The Ky’reen said we had no choice. I still didn’t trust that small devil. The ancient teachings were wrong. They had to be. It had chosen Zeke as a candidate for ruler and then myself. We are no rulers. I know that better than I can put into words.
Ever since the bonding. I feel him so cleanly.
The bonding. A decision made on pure emotion. My greatest happiness and my deepest regret. I’ve doomed us both.
I felt Zeke’s mind stir, reaching for mine. The loop informed me I was feeling distressed. I forced the thought away the only way I knew how — I peered into his memories. His motion pictures. He had a love for westerns. I didn’t share it — outlaws and rogues causing trouble for good people for no reason other than greed. I much preferred the cartoons. My favorite, his rendition of Teen Titans, which he’d altered so that we were part of the cast. I felt myself begin to calm as the memory came to life, projecting like video behind my eyes.
Seeing myself in the show always felt surreal. I was glowing somehow. My character was bossy, sometimes rude, impatient — but fiercely protective, especially of Zeke’s. He wasn’t much of a fighter, but when it came to it he’d lay down his life for the team. In this episode we’d gotten stranded on a hostile planet, just the two of us. At first he stood behind me — or rather I tried to force him to stand beside me, and each time I did he proved why he belonged there. The episode ended with us reuniting with our friends on a perfectly safe ship. No one coming to take me away. Just on to the next adventure.
The memory faded the way they always did. Like something that knew it was borrowed.
Thank you, I sent through the link. I knew he was awake. I’d been feeling his emotions for a while.
It’s what I do.
He was feeling smug. The satisfaction he derived from pleasing me was baffling — and I hated that I couldn’t hide how good it made me feel that he wanted my happiness above his own.
“You absolute enigma. If you’re awake, get off of me.”
“It’s so much warmer in here though.”
“Zeke.”
He removed himself.
―――
The docking alert fired before he’d finished standing.
Three short tones. Proximity sensor. Something close and closing.
Neither of us moved for a moment. The alert cycled again with the indifference of a machine that didn’t understand what it was interrupting.
I crossed to the viewport.
A mid-range cargo vessel. Civilian registry. No military markings, the hull worn in the way of ships that worked for a living. A passing ship on the right frequency at the right moment.
Not the fleet.
The relief was embarrassing. I filed it before it crossed the link fully. Not fast enough.
Hey. His hand on my shoulder. We knew this was coming.
“I know.”
I looked at his face. The eyes that used to be dark, now threaded with the same depth as my own. The antenna, crooked on the left, named separately, as if they were their own people. The steadiness of a man who had decided panic was a luxury and stopped buying it.
My bond.
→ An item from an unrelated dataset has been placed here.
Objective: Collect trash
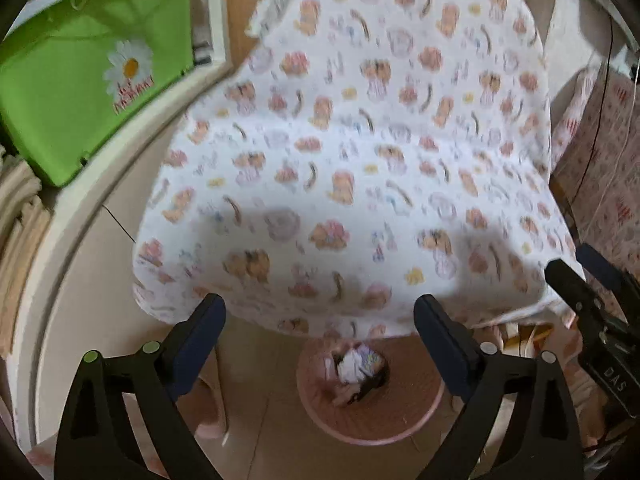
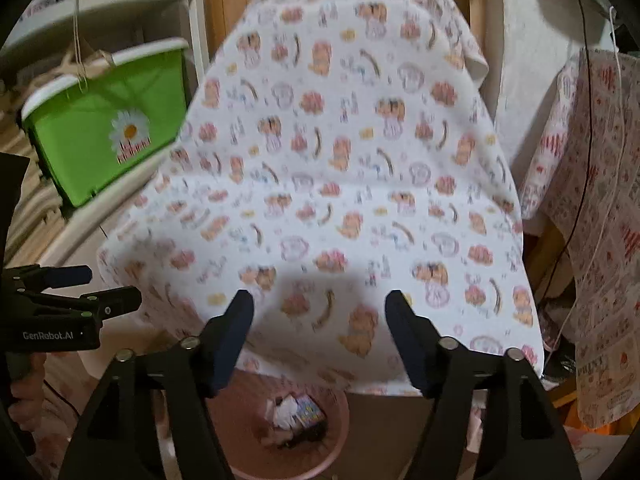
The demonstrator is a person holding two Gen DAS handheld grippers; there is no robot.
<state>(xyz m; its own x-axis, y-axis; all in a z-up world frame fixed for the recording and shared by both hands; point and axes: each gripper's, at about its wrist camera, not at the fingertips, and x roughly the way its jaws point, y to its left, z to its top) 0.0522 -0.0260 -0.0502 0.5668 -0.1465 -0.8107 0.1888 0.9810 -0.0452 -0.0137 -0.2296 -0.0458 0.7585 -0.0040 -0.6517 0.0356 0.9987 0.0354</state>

My consequence. My choice.
Hail them.
He moved to the console. I kept my eyes on the ship and my hand on the crystal blade at my hip. His blade. Mine now.
“This is Zeke Newton, requesting emergency assistance. Two aboard, supplies critical. Anybody out there?”
Static. Then a voice. Cautious the way people get cautious when they find something adrift and aren’t sure yet if it’s a problem or an opportunity.
“Copy that. What’s your situation?”
Zeke looked at me. I looked at him.
“Our situation,” he said, eyes on me, “is complicated. But we’re alive. That’s the part that matters.”
I turned back to the viewport.
Alive. For now that would have to be enough.